Health Reform WK-EDGE CMS encourages states to build interoperability into new provider directories
Tuesday, July 31, 2018

CMS encourages states to build interoperability into new provider directories

By Dietrich Knauth

CMS issued a letter to state Medicaid directors providing sub-regulatory guidance a new requirement to publish directories of fee-for-service providers, encouraging states to use federal funds to integrate the new directories into other systems or efforts. The letter addresses compliance with Section 5006 of the 21st Century Cures Act, which requires the publication of a fee-for-service provider directory, with information including a provider’s name, specialty, telephone number, website, languages spoken, and whether the provider is open to new patients. The fee-for-service directories should be published by January 1, 2017, and updated annually, according to the Cures Act (CMS Letter, SMD 18-007, July 17, 2018).

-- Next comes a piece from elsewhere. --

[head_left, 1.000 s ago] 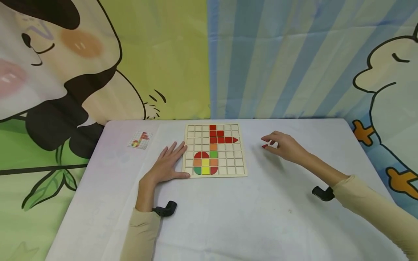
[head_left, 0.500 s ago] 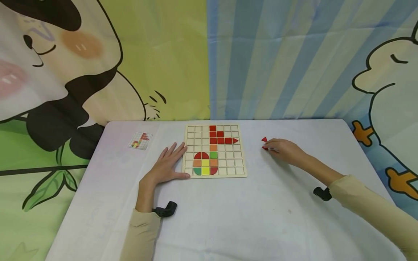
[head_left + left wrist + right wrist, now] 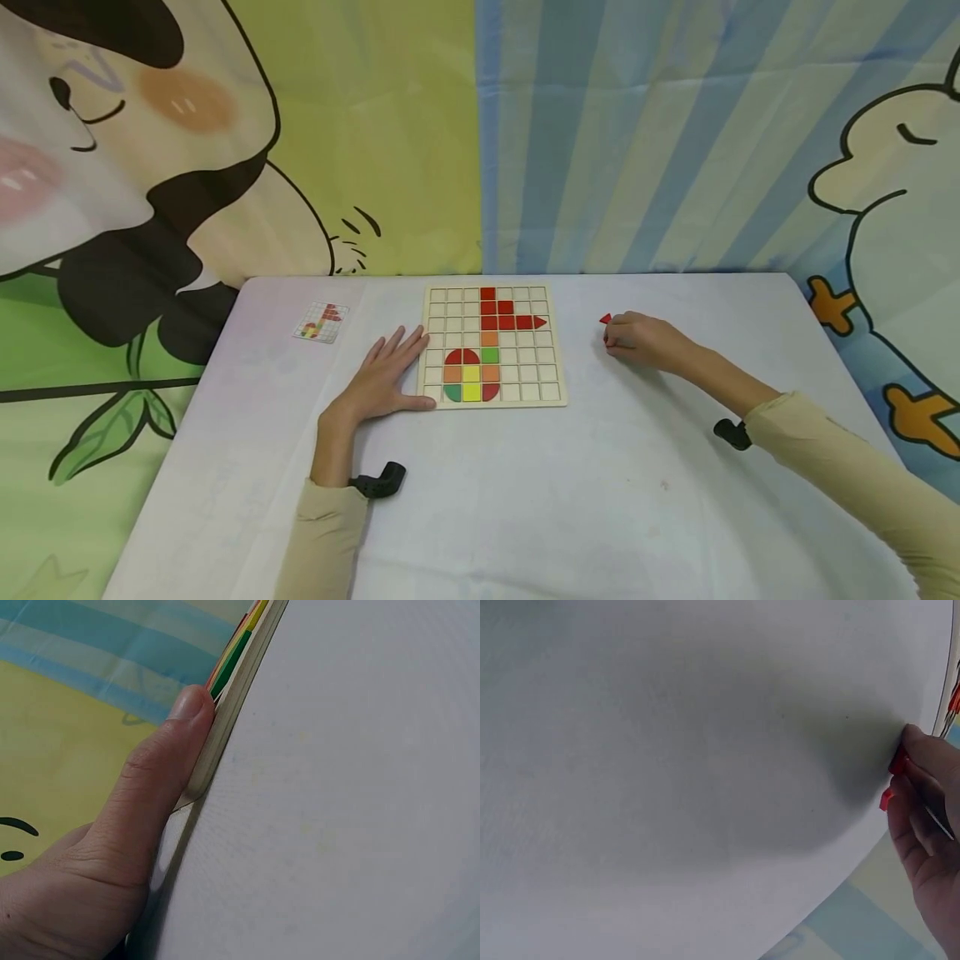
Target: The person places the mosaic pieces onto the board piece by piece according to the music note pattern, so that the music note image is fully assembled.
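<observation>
A square wooden grid board (image 3: 533,377) lies on the table, several red, orange, yellow and green pieces set in its cells. My left hand (image 3: 381,379) rests along its left side with fingers spread; in the left wrist view the thumb (image 3: 154,765) lies along the board's edge. To the right of the board, my right hand (image 3: 643,340) pinches a small red piece (image 3: 898,760) between thumb and fingers, low over the table. A red triangular piece (image 3: 606,318) lies beside its fingertips, partly hidden by the hand in the head view.
A small card (image 3: 322,323) printed with a colored grid pattern lies left of the board. White cloth covers the table (image 3: 525,508). Behind its far edge hangs a printed cartoon curtain (image 3: 637,150).
My right hand has come down from above the red pieces and its fingers have closed on the nearer one. The left hand and the board stay in place.
</observation>
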Demonstrator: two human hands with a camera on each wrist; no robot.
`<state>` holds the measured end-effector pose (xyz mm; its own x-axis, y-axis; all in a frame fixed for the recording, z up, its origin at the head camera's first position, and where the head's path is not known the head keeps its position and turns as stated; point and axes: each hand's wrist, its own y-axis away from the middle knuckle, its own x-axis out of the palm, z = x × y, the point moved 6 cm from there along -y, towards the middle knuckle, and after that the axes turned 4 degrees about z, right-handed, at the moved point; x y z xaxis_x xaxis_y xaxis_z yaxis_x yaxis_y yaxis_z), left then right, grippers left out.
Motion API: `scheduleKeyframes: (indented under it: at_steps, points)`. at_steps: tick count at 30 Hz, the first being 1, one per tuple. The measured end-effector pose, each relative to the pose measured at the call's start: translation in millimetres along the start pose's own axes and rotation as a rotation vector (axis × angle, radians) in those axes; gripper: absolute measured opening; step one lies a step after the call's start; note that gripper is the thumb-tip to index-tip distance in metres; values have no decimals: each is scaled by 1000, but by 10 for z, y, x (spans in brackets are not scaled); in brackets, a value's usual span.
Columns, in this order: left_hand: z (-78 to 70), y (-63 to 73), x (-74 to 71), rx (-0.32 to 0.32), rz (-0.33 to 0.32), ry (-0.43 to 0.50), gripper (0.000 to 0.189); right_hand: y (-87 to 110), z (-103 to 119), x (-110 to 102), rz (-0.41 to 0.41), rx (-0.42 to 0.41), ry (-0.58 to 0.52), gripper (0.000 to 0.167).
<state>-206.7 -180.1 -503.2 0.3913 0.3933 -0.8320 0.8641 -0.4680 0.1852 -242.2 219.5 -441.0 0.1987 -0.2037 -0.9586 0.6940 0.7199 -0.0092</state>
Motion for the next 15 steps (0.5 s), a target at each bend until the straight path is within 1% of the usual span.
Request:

Directories. The directories should not be treated as stand-alone projects, but should support broader efforts to improve access to care, reduce provider burden, improve interoperability, and promote the objectives of the recently-announced MyHealthEData Initiative, which aims to provide patients with greater flexibility to access and share their health data. States should consider creating a "dynamic" provider directory that is more than just a list of providers, and explore how such provider directories could help reduce provider burden and improve interoperability, Hill said.

That will likely require integration with other Medicaid systems, including Case Management Systems, Medicaid Management Information Systems, and Eligibility and Enrollment systems.

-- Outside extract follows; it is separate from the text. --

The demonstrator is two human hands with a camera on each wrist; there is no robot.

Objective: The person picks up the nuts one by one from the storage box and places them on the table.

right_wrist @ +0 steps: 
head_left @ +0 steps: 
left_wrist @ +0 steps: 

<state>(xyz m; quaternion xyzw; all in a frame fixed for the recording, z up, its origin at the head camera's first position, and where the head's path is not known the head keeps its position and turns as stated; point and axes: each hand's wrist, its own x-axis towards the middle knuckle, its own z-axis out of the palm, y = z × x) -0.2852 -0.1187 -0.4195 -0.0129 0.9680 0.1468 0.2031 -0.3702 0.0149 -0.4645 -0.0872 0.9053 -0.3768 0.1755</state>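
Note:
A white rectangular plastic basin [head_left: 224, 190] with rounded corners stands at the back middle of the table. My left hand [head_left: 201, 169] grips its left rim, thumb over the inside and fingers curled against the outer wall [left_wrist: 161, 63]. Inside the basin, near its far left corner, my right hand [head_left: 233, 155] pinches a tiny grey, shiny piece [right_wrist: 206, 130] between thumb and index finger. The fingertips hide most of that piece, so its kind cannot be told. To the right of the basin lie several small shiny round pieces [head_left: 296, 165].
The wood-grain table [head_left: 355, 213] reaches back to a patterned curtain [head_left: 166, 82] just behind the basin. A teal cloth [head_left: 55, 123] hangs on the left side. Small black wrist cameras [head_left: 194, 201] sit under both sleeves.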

CMS specifically supports states’ use of enhanced Federal Financial Participation to integrate provider directories in a way that supports MyHealthEData Initiative goals announced in March 2018. States should also remember that federal funds are available for provider support, and such funds can help train and assist Medicaid providers in their on-boarding to quality reporting systems and provider directories, Hill wrote.

CMS also asked State Medicaid Providers to report whether they complied with the Section 5006 of the 21st Century Cures Act. If they were not in compliance, CMS asked states to report a date that they expected to comply, whether the state’s managed care coverage exempts it from the requirements, or whether the state would need to enact legislation to comply.